**Required action**
Retype exactly the lines from the one holding "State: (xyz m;" through the final line of the data, both included.

**Source data**
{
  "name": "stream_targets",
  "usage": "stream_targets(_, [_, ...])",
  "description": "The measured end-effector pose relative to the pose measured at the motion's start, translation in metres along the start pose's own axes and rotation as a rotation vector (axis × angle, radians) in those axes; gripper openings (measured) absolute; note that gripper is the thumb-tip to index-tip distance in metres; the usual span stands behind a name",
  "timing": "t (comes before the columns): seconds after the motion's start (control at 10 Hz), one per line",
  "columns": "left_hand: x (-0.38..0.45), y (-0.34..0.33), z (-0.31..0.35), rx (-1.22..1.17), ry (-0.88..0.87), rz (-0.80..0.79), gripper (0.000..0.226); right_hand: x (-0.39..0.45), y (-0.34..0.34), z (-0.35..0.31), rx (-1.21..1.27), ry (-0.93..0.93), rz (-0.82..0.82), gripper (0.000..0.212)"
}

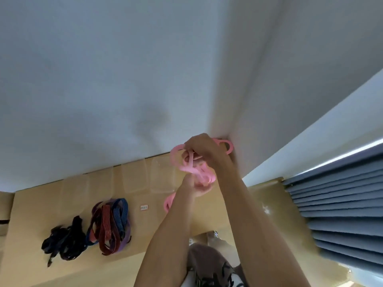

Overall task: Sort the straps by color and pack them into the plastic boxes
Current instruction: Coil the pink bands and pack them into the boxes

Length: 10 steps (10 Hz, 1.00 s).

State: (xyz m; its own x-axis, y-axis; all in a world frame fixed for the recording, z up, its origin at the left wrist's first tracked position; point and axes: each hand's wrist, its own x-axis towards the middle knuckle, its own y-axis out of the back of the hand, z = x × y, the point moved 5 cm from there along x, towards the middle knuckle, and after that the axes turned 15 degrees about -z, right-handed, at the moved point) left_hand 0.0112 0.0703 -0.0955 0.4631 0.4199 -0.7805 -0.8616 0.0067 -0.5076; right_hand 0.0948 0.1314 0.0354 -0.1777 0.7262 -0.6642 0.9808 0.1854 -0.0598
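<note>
Both your hands grip the pink straps [192, 168] — right hand [204, 149] above, left hand [196, 186] below — held up over the clear plastic boxes [161, 175] along the table's [41, 204] far edge.

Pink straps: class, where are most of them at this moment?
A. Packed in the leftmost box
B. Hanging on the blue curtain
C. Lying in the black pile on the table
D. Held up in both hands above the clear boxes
D: the pink straps are bunched between the right hand and left hand, above the clear boxes on the table.
</note>
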Motion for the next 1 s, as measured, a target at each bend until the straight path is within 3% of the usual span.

**Solution for this exercise**
State: (xyz m; its own x-axis, y-axis; all in a world frame fixed for the recording, z up, its origin at the left wrist's first tracked position; point and axes: each hand's wrist, its own x-axis towards the middle knuckle, its own y-axis out of the back of the hand, z = x × y, the point moved 5 cm from there along x, towards the middle knuckle, and after that the axes turned 15 degrees about -z, right-handed, at the moved point) left_hand 0.0112 0.0703 -0.0955 0.4631 0.4199 -0.7805 -0.8616 0.0067 -0.5076; right_hand 0.0948 0.1314 0.0354 -0.1777 0.7262 -0.6642 0.9808 0.1854 -0.0598
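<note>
Both your hands grip the pink straps [192, 168] — right hand [204, 149] above, left hand [196, 186] below — held up over the clear plastic boxes [161, 175] along the table's [41, 204] far edge.

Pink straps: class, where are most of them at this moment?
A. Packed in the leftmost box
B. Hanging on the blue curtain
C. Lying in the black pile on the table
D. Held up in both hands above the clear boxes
D: the pink straps are bunched between the right hand and left hand, above the clear boxes on the table.
</note>
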Motion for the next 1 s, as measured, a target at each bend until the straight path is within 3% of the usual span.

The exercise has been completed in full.